As you can see, /ReportNow is still listed, but it has a has a special use case. Microsoft’s official documentation on this switch says “Sends all queued reporting events to the server asynchronously.” but what does that really mean? It means that if there are events to report back to WSUS which have been queued up by the detection sequence (/DetectNow OR the PowerShell or UsoClient equivalent), then when this command is run, it will force the immediate reporting back to WSUS – but only if you have events that were queued up.

One thing to remember is that the detection sequence WILL ALWAYS REPORT BACK if there are queued events, but it has a 20 minute cool-down delay.

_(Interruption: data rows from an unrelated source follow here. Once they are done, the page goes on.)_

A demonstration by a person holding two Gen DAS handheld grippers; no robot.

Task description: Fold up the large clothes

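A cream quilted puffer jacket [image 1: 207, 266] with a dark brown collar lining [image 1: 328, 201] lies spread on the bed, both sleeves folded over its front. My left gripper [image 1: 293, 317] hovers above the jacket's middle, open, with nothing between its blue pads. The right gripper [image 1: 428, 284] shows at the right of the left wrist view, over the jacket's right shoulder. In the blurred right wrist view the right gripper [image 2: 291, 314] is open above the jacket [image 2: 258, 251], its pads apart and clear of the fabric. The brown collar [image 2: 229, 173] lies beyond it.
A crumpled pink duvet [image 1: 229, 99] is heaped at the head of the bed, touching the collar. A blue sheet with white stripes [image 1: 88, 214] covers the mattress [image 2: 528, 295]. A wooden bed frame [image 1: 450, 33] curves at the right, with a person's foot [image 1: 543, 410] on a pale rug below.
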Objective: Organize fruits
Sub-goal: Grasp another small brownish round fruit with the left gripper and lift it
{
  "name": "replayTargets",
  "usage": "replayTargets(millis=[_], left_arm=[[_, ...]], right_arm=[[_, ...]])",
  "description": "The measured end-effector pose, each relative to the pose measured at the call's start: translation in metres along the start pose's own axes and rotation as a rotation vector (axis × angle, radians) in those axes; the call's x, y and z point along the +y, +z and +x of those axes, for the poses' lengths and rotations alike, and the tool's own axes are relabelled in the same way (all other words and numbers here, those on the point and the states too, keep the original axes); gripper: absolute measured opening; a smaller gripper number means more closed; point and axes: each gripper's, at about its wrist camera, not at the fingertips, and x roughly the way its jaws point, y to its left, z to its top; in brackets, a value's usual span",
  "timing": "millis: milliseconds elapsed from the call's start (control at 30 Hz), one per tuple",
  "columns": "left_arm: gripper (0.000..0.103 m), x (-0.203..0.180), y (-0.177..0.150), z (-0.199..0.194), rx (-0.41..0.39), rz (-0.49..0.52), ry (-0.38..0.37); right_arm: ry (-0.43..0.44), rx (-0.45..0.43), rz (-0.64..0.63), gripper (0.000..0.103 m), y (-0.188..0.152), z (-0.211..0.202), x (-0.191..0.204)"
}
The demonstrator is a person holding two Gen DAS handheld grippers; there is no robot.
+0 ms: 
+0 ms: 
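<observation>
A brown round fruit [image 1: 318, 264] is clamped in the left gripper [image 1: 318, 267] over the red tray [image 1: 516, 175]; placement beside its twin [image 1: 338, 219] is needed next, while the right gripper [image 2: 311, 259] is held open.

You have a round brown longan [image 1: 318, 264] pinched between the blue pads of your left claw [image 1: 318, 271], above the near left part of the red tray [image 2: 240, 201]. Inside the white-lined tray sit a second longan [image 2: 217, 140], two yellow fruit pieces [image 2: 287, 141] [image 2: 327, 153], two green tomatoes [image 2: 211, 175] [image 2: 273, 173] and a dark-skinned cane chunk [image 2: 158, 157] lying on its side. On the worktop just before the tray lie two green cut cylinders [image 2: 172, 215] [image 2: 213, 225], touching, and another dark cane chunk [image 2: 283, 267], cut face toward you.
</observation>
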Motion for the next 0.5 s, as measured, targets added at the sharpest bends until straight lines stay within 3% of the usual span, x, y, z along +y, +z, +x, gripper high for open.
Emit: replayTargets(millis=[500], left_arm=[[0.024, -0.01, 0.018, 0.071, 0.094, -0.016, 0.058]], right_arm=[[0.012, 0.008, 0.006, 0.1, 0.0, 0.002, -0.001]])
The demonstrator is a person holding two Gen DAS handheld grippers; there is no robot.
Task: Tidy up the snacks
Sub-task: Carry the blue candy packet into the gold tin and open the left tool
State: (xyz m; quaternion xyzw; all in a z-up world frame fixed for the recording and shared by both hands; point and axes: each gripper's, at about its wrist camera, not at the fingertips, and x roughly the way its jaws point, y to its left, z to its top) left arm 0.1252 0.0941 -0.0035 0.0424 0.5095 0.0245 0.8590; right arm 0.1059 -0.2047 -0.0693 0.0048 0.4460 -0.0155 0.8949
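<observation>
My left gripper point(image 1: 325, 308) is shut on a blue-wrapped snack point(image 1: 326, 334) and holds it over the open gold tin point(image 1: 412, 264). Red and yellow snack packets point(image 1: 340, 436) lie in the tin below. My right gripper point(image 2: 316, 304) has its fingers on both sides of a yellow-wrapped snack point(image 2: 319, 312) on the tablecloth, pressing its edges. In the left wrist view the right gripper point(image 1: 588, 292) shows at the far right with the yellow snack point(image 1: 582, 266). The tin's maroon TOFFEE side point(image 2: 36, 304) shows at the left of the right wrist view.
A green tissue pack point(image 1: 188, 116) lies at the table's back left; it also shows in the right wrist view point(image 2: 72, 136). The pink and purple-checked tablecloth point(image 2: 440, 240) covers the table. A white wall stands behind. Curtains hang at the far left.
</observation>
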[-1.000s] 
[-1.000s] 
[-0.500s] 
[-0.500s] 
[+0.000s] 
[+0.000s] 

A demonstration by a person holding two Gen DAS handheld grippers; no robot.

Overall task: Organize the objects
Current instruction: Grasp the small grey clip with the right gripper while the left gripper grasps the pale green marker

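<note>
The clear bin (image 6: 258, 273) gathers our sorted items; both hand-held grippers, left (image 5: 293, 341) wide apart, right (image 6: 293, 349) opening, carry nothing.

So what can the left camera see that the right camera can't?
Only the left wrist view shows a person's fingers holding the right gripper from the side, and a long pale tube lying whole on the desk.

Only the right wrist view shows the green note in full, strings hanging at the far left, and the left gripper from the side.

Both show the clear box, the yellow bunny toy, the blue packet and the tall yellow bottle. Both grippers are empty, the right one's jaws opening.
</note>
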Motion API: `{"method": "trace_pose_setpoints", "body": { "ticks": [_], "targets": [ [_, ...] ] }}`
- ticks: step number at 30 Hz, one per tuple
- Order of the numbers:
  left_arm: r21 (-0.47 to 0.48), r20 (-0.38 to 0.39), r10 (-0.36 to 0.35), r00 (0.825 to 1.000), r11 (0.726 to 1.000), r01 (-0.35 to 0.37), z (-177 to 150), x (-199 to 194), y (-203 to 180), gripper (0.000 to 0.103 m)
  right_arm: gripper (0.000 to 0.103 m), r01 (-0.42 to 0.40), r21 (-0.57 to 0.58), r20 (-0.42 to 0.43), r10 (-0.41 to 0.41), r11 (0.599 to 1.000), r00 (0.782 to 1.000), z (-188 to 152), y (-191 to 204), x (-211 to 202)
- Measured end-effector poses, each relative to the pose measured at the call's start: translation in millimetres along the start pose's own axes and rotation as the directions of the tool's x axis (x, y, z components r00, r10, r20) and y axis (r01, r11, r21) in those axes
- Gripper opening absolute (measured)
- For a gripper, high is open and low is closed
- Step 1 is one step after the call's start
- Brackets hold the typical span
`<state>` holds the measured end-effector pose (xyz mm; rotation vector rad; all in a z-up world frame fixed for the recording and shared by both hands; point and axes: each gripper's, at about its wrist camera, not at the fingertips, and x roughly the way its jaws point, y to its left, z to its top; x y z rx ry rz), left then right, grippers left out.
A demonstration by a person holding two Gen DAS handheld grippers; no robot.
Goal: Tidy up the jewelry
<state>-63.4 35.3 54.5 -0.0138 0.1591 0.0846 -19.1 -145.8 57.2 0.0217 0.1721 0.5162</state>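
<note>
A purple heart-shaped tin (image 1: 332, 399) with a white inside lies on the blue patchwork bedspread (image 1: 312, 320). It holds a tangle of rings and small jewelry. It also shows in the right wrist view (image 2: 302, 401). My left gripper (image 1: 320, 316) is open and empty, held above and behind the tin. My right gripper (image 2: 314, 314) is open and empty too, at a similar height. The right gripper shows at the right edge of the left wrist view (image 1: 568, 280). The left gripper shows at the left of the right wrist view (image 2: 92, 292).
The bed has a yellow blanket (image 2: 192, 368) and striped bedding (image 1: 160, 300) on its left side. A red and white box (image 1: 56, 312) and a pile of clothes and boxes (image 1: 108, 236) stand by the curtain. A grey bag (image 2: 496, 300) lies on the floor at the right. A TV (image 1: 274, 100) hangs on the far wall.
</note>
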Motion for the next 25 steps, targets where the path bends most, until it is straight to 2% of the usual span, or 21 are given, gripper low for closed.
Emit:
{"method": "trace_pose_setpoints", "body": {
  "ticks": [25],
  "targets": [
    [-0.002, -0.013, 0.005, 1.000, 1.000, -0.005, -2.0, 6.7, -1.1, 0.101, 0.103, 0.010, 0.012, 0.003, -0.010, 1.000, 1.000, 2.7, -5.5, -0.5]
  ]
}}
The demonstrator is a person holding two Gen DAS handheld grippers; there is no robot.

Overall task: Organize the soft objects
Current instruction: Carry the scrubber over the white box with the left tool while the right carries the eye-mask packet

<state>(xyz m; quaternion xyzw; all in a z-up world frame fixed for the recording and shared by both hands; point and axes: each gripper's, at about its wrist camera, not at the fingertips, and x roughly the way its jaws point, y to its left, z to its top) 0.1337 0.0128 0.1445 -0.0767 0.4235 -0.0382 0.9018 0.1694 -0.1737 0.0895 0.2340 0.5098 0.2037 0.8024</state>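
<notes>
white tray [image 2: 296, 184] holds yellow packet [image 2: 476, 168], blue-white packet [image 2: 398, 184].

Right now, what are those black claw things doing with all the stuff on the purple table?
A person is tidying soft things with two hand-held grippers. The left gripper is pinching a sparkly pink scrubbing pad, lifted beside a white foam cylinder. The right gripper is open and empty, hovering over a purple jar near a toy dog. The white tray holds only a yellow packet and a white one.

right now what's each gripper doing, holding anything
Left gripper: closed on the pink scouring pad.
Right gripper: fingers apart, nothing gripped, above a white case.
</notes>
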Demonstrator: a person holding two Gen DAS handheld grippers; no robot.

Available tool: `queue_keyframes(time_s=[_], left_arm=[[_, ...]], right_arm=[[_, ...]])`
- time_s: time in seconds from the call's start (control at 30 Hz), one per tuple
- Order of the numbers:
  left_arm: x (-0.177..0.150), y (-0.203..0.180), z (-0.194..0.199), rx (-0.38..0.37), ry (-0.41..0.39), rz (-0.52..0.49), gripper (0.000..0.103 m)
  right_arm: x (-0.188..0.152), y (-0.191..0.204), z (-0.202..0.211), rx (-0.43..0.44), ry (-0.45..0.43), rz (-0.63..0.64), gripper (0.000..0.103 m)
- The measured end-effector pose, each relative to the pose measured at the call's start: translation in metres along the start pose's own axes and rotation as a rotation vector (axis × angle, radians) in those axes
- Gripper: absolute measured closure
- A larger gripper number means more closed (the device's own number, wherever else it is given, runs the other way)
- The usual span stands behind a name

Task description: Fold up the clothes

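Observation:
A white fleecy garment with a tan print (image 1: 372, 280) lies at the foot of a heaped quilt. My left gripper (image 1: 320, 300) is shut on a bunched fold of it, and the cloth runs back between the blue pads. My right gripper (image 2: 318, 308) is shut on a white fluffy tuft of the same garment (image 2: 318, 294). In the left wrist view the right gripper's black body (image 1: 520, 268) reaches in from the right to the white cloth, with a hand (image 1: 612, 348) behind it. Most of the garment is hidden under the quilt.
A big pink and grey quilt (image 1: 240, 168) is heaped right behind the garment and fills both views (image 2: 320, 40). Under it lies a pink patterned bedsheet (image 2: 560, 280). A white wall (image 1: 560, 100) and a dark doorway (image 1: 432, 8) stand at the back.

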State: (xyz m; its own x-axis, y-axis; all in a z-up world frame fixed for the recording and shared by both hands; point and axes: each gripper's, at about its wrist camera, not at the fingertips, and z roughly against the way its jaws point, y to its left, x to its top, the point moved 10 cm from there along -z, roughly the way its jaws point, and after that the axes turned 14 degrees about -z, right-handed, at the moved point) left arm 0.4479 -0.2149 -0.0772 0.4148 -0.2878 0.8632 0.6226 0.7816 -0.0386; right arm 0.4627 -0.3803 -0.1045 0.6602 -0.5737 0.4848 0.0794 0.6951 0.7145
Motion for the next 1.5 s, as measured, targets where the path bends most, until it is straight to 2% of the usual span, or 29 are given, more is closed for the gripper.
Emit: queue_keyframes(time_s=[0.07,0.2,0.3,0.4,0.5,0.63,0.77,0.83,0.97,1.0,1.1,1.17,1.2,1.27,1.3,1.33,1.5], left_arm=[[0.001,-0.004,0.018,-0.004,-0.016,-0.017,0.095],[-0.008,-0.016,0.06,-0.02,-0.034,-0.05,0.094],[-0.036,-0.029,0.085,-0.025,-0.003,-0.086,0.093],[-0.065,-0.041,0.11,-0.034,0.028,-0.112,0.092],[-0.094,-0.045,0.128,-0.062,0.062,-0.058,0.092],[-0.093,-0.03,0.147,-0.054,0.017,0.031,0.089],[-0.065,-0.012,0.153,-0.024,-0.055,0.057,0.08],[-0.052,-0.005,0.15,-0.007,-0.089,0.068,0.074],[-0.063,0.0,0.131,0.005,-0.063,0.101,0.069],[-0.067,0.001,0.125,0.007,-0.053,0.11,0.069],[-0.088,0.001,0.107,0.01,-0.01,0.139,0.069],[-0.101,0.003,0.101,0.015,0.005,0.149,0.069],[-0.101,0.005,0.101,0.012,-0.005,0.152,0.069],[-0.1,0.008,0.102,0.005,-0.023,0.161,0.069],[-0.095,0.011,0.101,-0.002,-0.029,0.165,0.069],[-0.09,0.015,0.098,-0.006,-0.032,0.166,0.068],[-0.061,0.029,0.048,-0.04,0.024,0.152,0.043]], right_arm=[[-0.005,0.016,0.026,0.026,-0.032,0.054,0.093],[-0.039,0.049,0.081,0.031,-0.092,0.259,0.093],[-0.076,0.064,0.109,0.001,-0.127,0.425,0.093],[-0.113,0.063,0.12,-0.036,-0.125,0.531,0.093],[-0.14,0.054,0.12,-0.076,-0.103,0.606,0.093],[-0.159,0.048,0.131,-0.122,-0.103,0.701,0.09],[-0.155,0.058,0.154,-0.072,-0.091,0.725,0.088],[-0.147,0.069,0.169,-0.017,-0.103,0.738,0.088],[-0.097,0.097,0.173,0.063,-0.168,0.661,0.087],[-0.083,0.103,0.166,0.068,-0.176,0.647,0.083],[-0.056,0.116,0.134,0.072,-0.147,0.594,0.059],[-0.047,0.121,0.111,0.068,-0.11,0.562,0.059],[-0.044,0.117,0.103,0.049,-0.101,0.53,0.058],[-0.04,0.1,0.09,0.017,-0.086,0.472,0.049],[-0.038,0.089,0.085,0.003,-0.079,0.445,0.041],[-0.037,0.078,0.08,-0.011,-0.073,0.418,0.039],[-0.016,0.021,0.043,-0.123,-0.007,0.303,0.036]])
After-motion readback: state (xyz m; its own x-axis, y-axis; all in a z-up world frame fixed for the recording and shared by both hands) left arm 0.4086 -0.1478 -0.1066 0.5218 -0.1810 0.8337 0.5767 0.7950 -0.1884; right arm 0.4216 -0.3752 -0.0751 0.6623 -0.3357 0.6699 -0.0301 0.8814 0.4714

The purpose of the /reportnow parameter is to immediately expire that 20 minute delay.

So, when executingĀ  these two commands together or immediately one after the other, the wuauclt /reportnow command actually does nothing at all.

The proper way to use these two commands, is to first launch the wuauclt /detectnow task (and now the PowerShell equivalent for Windows 10+/Server 2016+), and then WAIT for the completion of the detection event. Typically this could take a couple of minutes, but on a healthy, fully patched system, it may complete in a matter of seconds.

Once the WUAgent is idle, then executing wuauclt /reportnow will cause the call to the ReportingWebService to occur immediately, rather than waiting for the built-in 20 minute delay.